In healthy seniors with well documented long term physical activity histories and cardiovascular fitness assessment, increasing levels of lifelong (> 25 years) physical activity were not associated with focal areas of myocardial fibrosis, as assessed with LGE by cardiac MRI. LGE in an atypical, non-ischemic pattern was seen in only 1 subject in the casual exercise group, and no subjects in the Masters athletes group had LGE, despite a clear demonstration of LV remodeling that is characteristic of the ‘athlete's heart’ phenotype and having peak VO2 measurements confirming an elite level of physical fitness for this age group.

Benefits of Higher Exercise Doses

Compared to a sedentary lifestyle, aerobic exercise has been shown to have a number of physiological benefits.4 Our group has previously demonstrated that highly trained senior Masters endurance athletes had preserved LV compliance, comparable to young, healthy subjects, and in contrast to sedentary, but healthy elderly subjects, who had decreased compliance.1 Assessment of LV compliance in the same population used in the current study demonstrated that the beneficial effects of exercise on LV compliance was seen only in the more active groups, the Committed (>4-5X/week) and Masters athletes groups, suggesting that casual exercise is insufficient to maintain LV compliance.13 Since decreased LV compliance is one of the factors that is thought to play a significant role in the development of heart failure in the elderly, higher levels of regular exercise may have a clinical morbidity and mortality benefit. A recent, large meta-analysis supports this hypothesis, demonstrating that subjects with the highest levels of physical activity, ≥ 4 times the minimal recommended by the 2008 US guidelines, had the lowest incident rate of heart failure.18

Clinical Implications of the ‘Athlete's Heart’ phenotype

Although the majority of observational studies have shown that physical activity and fitness are associated with delayed cardiovascular and total mortality, including studies of elite athletes, 2,19-23 some recent reports have suggested that there might a U- or J-shaped relationship between exercise dosage and cardiovascular outcomes, such as atrial fibrillation.24

The development of ‘athlete's heart’ in high performing endurance athletes is a well described phenomenon, which includes an enlarged and compliant left ventricle, and has not been shown to be associated with adverse effects, in contrast to cardiac enlargement associated with pathological processes.25,26 Case reports of endurance athletes experiencing sudden cardiac death and ventricular arrhythmias in the setting of an enlarged heart has led several investigators to propose that the long term effects of high intensity exercise, particularly in those that engage in ultra-endurance competitions over a prolonged time period, may lead to maladaptive cardiac remodeling.6-8,10 A key hypotheses in the development of exercise induced cardiomyopathy is that recurrent bouts of high level endurance exercise lead to repeated myocardial injury, and subsequent scar formulation, which then is the pathological basis of cardiomyopathy and arrhythmogenesis.
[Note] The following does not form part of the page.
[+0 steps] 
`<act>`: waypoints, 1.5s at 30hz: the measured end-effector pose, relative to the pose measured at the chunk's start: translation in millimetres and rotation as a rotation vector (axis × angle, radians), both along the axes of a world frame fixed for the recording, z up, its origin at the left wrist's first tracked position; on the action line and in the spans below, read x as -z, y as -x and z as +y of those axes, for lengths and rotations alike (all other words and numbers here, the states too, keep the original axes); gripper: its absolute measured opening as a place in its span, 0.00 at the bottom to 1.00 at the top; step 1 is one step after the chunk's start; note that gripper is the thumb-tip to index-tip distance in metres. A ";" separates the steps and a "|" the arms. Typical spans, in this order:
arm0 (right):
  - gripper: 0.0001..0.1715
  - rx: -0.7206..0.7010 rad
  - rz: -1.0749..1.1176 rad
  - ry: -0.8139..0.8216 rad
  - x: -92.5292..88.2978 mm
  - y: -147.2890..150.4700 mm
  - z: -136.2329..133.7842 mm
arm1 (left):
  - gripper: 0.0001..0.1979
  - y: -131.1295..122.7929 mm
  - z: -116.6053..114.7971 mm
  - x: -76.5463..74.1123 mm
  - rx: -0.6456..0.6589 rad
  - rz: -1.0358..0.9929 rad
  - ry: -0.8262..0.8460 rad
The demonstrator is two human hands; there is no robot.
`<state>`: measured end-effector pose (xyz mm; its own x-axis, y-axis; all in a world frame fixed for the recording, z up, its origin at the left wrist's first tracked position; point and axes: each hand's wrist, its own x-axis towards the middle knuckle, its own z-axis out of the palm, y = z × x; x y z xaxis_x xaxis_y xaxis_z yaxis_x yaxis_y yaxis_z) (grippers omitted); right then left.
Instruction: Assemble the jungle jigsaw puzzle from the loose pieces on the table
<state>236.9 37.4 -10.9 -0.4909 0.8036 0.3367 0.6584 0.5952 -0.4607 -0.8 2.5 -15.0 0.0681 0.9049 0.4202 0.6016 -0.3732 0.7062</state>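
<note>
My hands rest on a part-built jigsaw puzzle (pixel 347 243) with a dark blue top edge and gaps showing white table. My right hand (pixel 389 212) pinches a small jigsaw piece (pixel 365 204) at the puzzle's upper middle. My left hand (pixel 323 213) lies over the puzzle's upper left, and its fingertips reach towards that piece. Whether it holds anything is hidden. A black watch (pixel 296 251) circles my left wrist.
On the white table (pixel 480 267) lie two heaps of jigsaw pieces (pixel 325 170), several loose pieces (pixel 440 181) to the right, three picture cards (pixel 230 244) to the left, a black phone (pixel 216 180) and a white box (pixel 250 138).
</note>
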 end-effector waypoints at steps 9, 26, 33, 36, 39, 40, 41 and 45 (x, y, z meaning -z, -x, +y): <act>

These investigators have pointed to the elevations in cardiac troponin levels that have been commonly noted in runners post-marathon.27-29 However, troponin elevation has not been shown to be associated with LGE in this setting, and the degree of troponin release makes it unlikely that it is associated with myocardial necrosis.28,30

Previous Studies Evaluating Myocardial Fibrosis by cMRI LGE

Multiple groups have evaluated for LGE in professional and non-professional athletes. Breukmann et al. performed cardiac MRIs on 102 healthy men who had completed ≥ 5 marathons in the prior 3 years.5 Although LGE was found in 12 subjects, 5 in a typical ischemic pattern and 7 in an atypical pattern, this was not convincingly greater statistically than what was found in controls.31 In another analysis of the same cohort, the group reported that the LGE was independently associated with coronary atherosclerosis as assessed by coronary artery calcium scores, which had a higher prevalence than expected in runners than in controls based on Framingham Risk Score.12 One explanation for this finding is that >50% of the marathon runners had a history of remote tobacco use, which increases the risk of developing coronary artery calcium, but is not included in the Framingham Risk Score, which uses recent tobacco use to estimate risk. In another small study of athletes with long term follow-up, 6 of 12 men, with 35-52 years of training, showed evidence of LGE, 4 in an atypical pattern, 1 probable past myocarditis, and 1 typical ischemic pattern, suggesting that in addition to coronary ischemic disease, previous subclinical myocarditis may also explain the presence of LGE in some of these cases.11 In contrast, Franzen et al demonstrated that LGE was absent in 20 men triathletes and 20 men middle-aged marathon runners.32 Similarly, in a recent study of 33 elite male athletes and matched control subjects, with a median age of 47 years, only 1 athlete had LGE ‘localized subepicardial in the LV posteroinferior region.’33 The present study extends these findings by demonstrating a lack of association of focal myocardial necrosis across a significantly older population with longer physical activity histories and encompassing a spectrum of lifelong physical activity histories.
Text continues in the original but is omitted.